A time to build, a time to tear down
With seven days til Christmas I have met my deadline and am finished with the cherry armoire. This has been one of the most labor intensive, ambitious projects I’ve undertaken. I continue to learn through mistakes and see the value in failure. I heard someone talking about something called “failure value” the other day and it appeals to me in light of all the things that go wrong in life. Its ok to mess up as long as I gain something from it and grow through careful reflection. I like to impress upon my students the importance of learning through mistakes and seeing the value in not getting and answer “right.” I prefer they see how they got where they are and that there was value in reaching the apparent dead end.

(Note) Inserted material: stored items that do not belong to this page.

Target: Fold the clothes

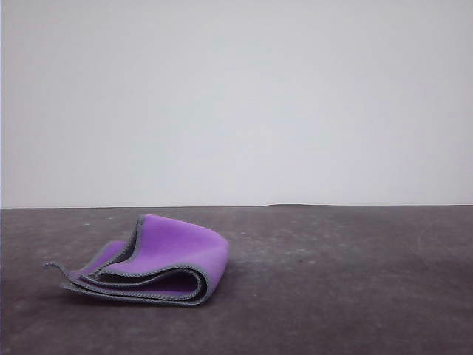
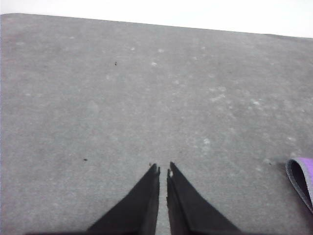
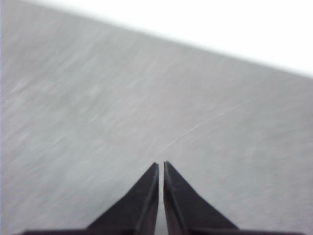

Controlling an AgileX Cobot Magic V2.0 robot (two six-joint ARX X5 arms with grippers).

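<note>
One cloth (image 1: 159, 262) lies on the dark grey table (image 1: 347, 281), toward the left of the front view and near the front edge. It is already doubled over on itself: the purple face shows on top and inside the loop, the dark grey face peeps out between the layers, and the pale stitched edge runs along the open side facing the camera. The rounded fold sits at its right end, and a loose corner trails out at the left.

It looks light, soft and floppy (it holds a puffy curve rather than lying flat), so it will likely sag and drape from wherever it is pinched, and a stack of layers may slip apart unless all are caught together. The best hold, I judge, is at the stitched edge or the trailing left corner, where the layers are thin and lifted slightly off the table.

The left claw (image 2: 163, 170) is clenched with nothing in it, its two black tips nearly touching, hovering over bare table with a sliver of the cloth's edge beside it. The right claw (image 3: 161, 165) is likewise clenched and holding nothing, over bare table; its picture is blurred.

Count: one cloth, two claws, one table.
</note>
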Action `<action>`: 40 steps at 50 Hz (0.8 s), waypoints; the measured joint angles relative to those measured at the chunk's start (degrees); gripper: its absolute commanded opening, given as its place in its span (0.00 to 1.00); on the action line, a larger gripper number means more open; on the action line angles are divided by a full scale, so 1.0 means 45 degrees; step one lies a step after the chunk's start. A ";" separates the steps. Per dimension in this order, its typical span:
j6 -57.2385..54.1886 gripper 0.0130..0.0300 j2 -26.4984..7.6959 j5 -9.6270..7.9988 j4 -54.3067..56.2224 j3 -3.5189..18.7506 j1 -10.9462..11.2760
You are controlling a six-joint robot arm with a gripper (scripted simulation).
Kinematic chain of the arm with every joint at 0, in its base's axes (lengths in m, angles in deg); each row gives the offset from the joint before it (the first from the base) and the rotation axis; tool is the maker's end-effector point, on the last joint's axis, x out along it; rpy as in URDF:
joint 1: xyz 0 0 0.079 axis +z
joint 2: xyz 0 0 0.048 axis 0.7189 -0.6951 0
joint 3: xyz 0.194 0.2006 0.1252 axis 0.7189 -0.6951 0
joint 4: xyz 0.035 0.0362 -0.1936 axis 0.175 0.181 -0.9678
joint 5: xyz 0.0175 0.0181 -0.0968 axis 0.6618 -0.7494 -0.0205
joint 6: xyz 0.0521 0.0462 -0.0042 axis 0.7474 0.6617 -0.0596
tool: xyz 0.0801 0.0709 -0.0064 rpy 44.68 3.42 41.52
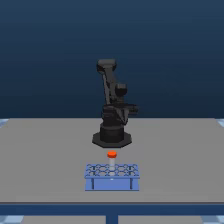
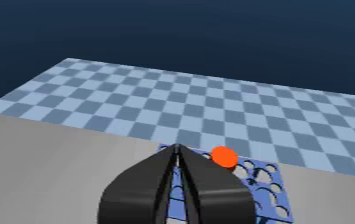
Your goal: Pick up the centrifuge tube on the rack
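Wrist view: the black gripper point(image 2: 177, 150) has its two fingers pressed together to a thin slit at the tips — it holds nothing. The tips hang above the light-blue rack point(image 2: 267, 192), with the tube's point(image 2: 224, 157) round orange-red cap just beside them. Exterior view: the dark arm point(image 1: 112, 102) stands upright on a grey table point(image 1: 45, 160); the rack sits in front of its base, w/ two dark vertical marks on its front — no readable writing or labels. The cap shows at the rack's far edge, toward the arm.
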 measured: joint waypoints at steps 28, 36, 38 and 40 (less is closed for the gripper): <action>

I found myself at many apparent dead ends this go ’round. Holes where there shouldn’t be holes, split boards where no splits were welcome. All valuable lessons I’ll carry with me into the next project.
As I gave my students their end of course tests this week, I found myself noticing questions on topics I somehow missed during the course of the semester. The sting of realizing my own personal responsibility for the failure of my students regarding a particular question is very motivating. There was a high “Failure Value” in that experience. I now appreciate the importance of a thorough and systematic approach to instruction and will raise my own standards next time I teach that particular subject.
I think like lots of folks, I like to have plenty of control over things and outcomes. Woodworking is a good exercise in realizing how little I control in the grand scheme. Things move, swell, crack, don’t fit together, I bloody my knuckles and hit my head on things, inhale too much dust and smash my fingers in the cold (a terrible delayed pain sensation). I’m sure my experience is not unique, I mean that of frustration and occasional futility. The constant tug of entropy on our lives. But what we gain by putting energy back into the system and fighting against it. The value in failure, the satisfaction of completion.